Is using IP address as primary key a good practice in scylla db?

You're probably right, better add another field to spread the data better


Is using IP address as primary key a good practice in scylla db?

Answering your question alone, assuming IP addresses distributed uniformly and your access patterns distributed uniformly it is totally fine for any database with data sharding. In a lot of cases when your distributions are not very uniform it will be fine as well. e.g. your access pattern touches some IPs more than others.

Depending on the database sharding strategy it makes a difference if you ingest monotonically increasing values (e.g. sequential IPs) (MongoDB, Spanner, DataStore, and etc). But in the case of ScyllaDB, Scylla hashes each Partition key with MurMurHash3 by default so you may assume your data ingestion is uniformly distributed across the token ring.

Anyway, if you need to read/write by Key == IP you have not much of a choice. It can depend on the specifics of your task though.

find some nodes have way more loads (take more disk space) than others even if the owns stats are close (31% ~ 35%)

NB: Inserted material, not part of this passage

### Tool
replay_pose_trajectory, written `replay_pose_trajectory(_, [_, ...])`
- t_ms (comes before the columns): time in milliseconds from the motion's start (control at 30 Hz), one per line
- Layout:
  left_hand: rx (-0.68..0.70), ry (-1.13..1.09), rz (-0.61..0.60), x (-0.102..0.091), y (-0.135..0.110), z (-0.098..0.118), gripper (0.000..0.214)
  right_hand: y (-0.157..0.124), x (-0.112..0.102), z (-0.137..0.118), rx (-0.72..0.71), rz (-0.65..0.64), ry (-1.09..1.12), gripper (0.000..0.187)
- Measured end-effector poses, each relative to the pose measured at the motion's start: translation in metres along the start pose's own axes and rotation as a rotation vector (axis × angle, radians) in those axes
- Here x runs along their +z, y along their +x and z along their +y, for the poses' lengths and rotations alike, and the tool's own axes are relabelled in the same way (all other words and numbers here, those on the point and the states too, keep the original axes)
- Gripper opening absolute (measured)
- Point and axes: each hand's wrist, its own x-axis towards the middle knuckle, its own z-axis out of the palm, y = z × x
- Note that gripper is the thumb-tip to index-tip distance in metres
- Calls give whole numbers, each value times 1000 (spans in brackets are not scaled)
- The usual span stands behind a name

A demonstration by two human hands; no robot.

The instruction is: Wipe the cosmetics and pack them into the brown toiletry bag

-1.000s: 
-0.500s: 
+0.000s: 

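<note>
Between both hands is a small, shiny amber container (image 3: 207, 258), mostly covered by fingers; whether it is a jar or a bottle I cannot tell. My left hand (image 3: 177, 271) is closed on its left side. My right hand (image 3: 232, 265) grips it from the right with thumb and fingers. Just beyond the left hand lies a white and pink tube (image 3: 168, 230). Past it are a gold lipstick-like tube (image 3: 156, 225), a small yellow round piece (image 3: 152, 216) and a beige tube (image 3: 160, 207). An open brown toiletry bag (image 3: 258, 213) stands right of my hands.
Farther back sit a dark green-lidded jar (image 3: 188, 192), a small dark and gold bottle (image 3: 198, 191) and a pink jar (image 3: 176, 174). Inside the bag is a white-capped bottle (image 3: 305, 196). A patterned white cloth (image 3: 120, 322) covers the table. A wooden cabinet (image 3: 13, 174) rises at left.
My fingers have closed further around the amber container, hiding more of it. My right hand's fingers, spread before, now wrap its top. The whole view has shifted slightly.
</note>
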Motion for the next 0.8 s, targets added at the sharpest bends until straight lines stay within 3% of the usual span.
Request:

The load usually measures in throughput which is either disk IOPS or application Requests/Sec, or utilization in %. If you considering disk space utilization it's a totally different story.

If you meant relative throughput nodes utilization then it can be e.g.:

  • distribution of your data
  • distribution of your load (accesses) in the keyspace, the relation of reads and writes it self
  • distribution of the nodes tokens, that can give % variance alone

If you meant disk space, besides what I mentioned there are a lot of other factors:

  • hints
  • unrepaired instances, repair schedule
  • tombstones, gc, compactions

I am wondering is that because I'm using the IP address as the primary key

No.

and some IP address are hotter than others (like more update on those IPs)?

It depends on the factors mentioned above and what you mean by the load. If you meant disk space, your read accesses do not affect it. Writes can.


The fact that some IP addresses are hotter - getting more reads or writes - than others - is usually not a big problem, and is pretty usual. Scylla will divide them randomly between the different nodes (and cores on each node), and as long as you have many significantly more hot partitions than you have cores in your cluster, the load - and disk usage - should be fairly well balanced.

Things can become different in extreme cases, such as when each update grow a partition (i.e., add a row to it), and only a few partitions are extremely hot. For example, you can imagine a database used to log requests, and in addition to a million normal clients with 10 requests a day, it also has 10 "attackers" who make a million requests a day. In such extreme cases you can find yourself with some of the nodes carrying significantly more of the load and/or disk space than others. Such extreme cases can also cause other problems: While Scylla's support for huge partitions has improved recently, it is still not perfect, and if you can avoid such extreme cases, it's better.

Finally, if I go back to your original question, "Is using IP address as primary key a good practice in scylla db?", the answer is "yes, but":

It's "yes" because Scylla has no specific problem with IP addresses as a key - it distributes the different IP address to different nodes randomly (using the "murmur3" hash function) so there is no particular problem with the fact that IP addresses clump up together (e.g., multiple clients from the same subnet don't just get sent to the same cluster nodes).

It's "but" because the problem isn't the IP addresses as a key per se, but rather the content of the partition you intend to store for it, and how skewed are the update frequency - and size - for the different partitions.

Oh, and one last note:

If you're using Size Tierd Compaction Strategy (STCS), the maximum disk-space usage at any particular moment can be quite higher than the actual amount of data being stored. If your workload is high in overwrites (data isn't being added, but rather replaced, deleted, etc.), before compaction finishes its work the data on disk can very well be twice the real amount of data. If this is the case, if you inspect the system at some random time, you will notice that some nodes have more data on disk than others, depending on their random position in the compaction work when you do this measurement. Something you can do to verify if this is what you're seeing is to invoke "major compaction" on all nodes, and measure the disk usage then - expecting to see a much more uniform disk space usage across nodes.